Both articles also claimed the Intergovernmental Panel on Climate Change (IPCC), whose Fifth Assessment Report is due out in a few weeks, has been forced “to hold a crisis meeting.” This claim made both articles even though Ed Hawkins noted,
“I told David Rose on the phone and by email on Thursday about the IPCC process and lack of ‘crisis’ meeting.”
Unfortunately that didn’t stop Rose from inventing this meeting, or Dixon from repeating Rose’s fictional reporting in the Telegraph.

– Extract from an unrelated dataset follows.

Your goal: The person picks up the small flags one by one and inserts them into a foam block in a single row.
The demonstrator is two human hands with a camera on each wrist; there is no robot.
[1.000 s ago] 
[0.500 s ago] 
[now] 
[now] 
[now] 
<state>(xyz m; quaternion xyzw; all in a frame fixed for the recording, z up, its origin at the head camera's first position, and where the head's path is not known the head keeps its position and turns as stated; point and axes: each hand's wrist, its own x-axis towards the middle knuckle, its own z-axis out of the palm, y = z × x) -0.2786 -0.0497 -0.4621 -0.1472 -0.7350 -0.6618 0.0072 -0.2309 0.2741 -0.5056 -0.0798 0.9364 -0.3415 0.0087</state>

Finally, both articles quoted climate scientist Judith Curry claiming that the anticipated IPCC statement of 95 percent confidence that humans are the main cause of the current global warming is unjustified. However, Curry has no expertise in global warming attribution, and has a reputation for exaggerating climate uncertainties. In reality, the confident IPCC statement is based on recent global warming attribution research. More on this once the IPCC report is actually published – any current commentaries on the draft report are premature.
These two articles at the Mail on Sunday and Telegraph continue the unfortunate trend of shoddy climate reporting in the two periodicals,particularly from David Rose. They suffer from cherry picking short-term data while ignoring the long-term human-caused trends, misrepresenting climate research, repeating long-debunked myths, and inventing IPCC meetings despite being told by climate scientists that these claims are pure fiction.
Based on their history of shoddy reporting, the safest course of action when reading a climate article in the Mail on Sunday or Telegraph is to assume they’re misrepresentations or falsehoods until you can verify the facts therein for yourself.